Orientations sur d'autres mesures

Les origines des « autres mesures de conservation efficaces par zone »

Ce terme a été créé en 2010, lors de la 10e réunion de la Conférence des Parties qui s'est tenue dans le cadre de la Convention sur la diversité biologique des Nations Unies. Toutes les parties à la Convention, y compris le Canada, ont convenu d'un objectif international de conservation, connu sous l'appellation « objectif 11 d'Aichi », qui stipule ce qui suit :

« D'ici 2020, au moins 17 % des zones terrestres et d'eaux intérieures et 10 % des zones marines et côtières, y compris les zones qui sont particulièrement importantes pour la diversité biologique et les services fournis par les écosystèmes, sont conservées au moyen de réseaux écologiquement représentatifs et bien reliés d'aires protégées gérées efficacement et équitablement et d'autres mesures de conservation efficaces par zone, et intégrées dans l'ensemble du paysage terrestre et marin. »
Ces « autres mesures de conservation efficaces par zone » sont souvent appelées « autres mesures » et comprennent, par exemple, la fermeture de certaines zones de pêche.

Des efforts sont actuellement déployés à l'échelle internationale en vue d'élaborer une directive sur les « autres mesures » y compris les efforts visant à élaborer des directives volontaires de la Convention.

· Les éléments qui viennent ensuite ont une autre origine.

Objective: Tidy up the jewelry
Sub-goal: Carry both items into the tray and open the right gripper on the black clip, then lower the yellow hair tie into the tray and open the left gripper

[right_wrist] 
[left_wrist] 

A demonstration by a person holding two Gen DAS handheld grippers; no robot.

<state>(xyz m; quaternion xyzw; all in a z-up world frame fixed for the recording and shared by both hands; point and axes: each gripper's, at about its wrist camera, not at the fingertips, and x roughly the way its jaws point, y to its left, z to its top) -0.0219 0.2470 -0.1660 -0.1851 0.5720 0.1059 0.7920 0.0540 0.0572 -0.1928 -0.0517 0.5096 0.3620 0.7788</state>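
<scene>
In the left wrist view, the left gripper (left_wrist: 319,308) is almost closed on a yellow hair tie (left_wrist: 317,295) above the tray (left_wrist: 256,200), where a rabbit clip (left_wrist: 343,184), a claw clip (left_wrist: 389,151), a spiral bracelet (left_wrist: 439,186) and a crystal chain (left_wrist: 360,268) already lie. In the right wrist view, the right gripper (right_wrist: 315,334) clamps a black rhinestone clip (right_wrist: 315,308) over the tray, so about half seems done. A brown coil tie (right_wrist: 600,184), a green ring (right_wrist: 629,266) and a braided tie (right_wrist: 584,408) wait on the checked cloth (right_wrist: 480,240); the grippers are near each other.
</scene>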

Création de notre directive sur les « autres mesures » concernant le milieu marin

Dans le but d'atteindre ses objectifs de conservation marine pour 2017, le gouvernement du Canada a élaboré une directive pour déterminer les « autres mesures » de conservation marine. Cette directive détermine si des mesures actuelles de gestion des milieux marins (autres que les zones de protection marine) contribuent aux objectifs de conservation marine du Canada.

Cette directive a été élaborée par le MPO et se fonde sur un avis du Secrétariat canadien de consultation scientifique (SCCS AS - 2016/002). Une nouvelle orientation prise par une équipe spéciale de l'Union internationale pour la conservation de la nature et le Conseil canadien des aires écologiques a également été prise en considération.

« Autres mesures » dans les océans du Canada

Les « autres mesures » et les zones de protection marine (ZPM) désignées en vertu de la Loi sur les océans utilisent des approches semblables. Les activités humaines qui compromettent les objectifs de conservation dans la zone en question sont interdites dans les ZPM. De même, pour être reconnues, les « autres mesures » doivent interdire dans la zone les activités humaines qui vont à l'encontre de ce que la zone vise à protéger.

Les « autres mesures » feront l'objet d'évaluations régulières à l'aide des données disponibles les plus récentes dans le but de garantir la conservation continue des composantes écologiques revêtant un intérêt particulier. Le résultat de ces évaluations sera communiqué aux partenaires et aux parties intéressées. L'adoption d'une approche de gestion adaptative permettra d'aborder les nouvelles activités qui risquent de poser un danger pour les composantes écologiques protégées. Si cela n'est pas possible, l'« autre mesure » sera supprimée des prochains rapports.

Pour en savoir plus, consultez les Directives opérationnelles pour déterminer les « autres mesures de conservation efficaces par zone » dans le milieu marin du Canada.

Fournir des commentaires sur la directive du MPO

Vous pouvez envoyer vos commentaires par courriel à Other.Measures-Autres.Mesures@dfo-mpo.gc.ca ou les exprimer lors de réunions avec des représentants du ministère. Nous rencontrons régulièrement les provinces et les territoires, les groupes autochtones, les groupes de protection de l'environnement, les collectivités, les associations de l'industrie de la pêche et les autres intervenants de l'industrie maritime dans le cadre de ses efforts pour atteindre les objectifs de conservation marine.

Les rétroactions reçues seront prises en considération une fois que la directive volontaire de la Convention sur la diversité biologique sera disponible. À ce moment-là, nous examinerons et évaluerons la directive volontaire de la Convention et déterminera s'il est nécessaire de modifier sa démarche ministérielle.